By Robin Wright ’22
Tragedy struck a couple of weeks back, when one of our own, Michael Burns was eaten by a bear on the school walk. Reports have suggested that the bear achieved perfect symmetry and swiftness in its movements, effectively charging towards the student and quickly devouring him. These are very hard times for The Frederick Gunn School community as we are both ardent supporters of bears and the late Michael Burns.
Mr. Theobald has begun a campaign in the woods to ascertain whether any body parts can be discerned in the presumptive fecal matter of the bear. To avoid a similarly disagreeable fate, Mr. Theobald has packed bear mace and a host of particularly pungent chemicals in the hopes that they will deter the bear before he reaches proximity to Mr. Theobald.
The bear himself has yet to issue a statement on this recent debacle, but some have jumped to his defense claiming that the entire situation was likely taken out of context and that we should reserve judgment until further time. Others profess that this is an outrageous example of continued bear violence-citing the precedent of most North American wilderness deaths being related to bears.

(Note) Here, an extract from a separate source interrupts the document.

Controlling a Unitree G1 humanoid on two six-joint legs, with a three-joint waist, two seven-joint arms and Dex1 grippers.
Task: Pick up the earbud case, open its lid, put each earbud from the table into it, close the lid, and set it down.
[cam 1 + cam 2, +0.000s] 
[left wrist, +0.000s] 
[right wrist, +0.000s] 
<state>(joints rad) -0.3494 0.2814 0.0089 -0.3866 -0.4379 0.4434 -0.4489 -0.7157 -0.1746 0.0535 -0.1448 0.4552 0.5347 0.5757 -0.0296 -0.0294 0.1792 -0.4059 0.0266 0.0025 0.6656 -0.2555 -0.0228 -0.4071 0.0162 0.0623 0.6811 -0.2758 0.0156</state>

On campus, we have continued to mourn Michael as a brother who lost his life in the great outdoors he loved so much. The even greater ramifications of this incident stemmed from the fact that local citizens passing by the conflict spotted that Michael had in fact not been wearing a mask. This has sparked panic among the faculty that students aren’t being diligent enough with wearing their masks.
Our community will heal from this tragedy in its own time. Until then, it’s important to remember what a small fraction of nature we take up. It’s easy to get caught up in the hustle of life and forget that there is an entirely natural world around us that we don’t own. This natural world is full of wonders and occasionally displays itself in times such as this.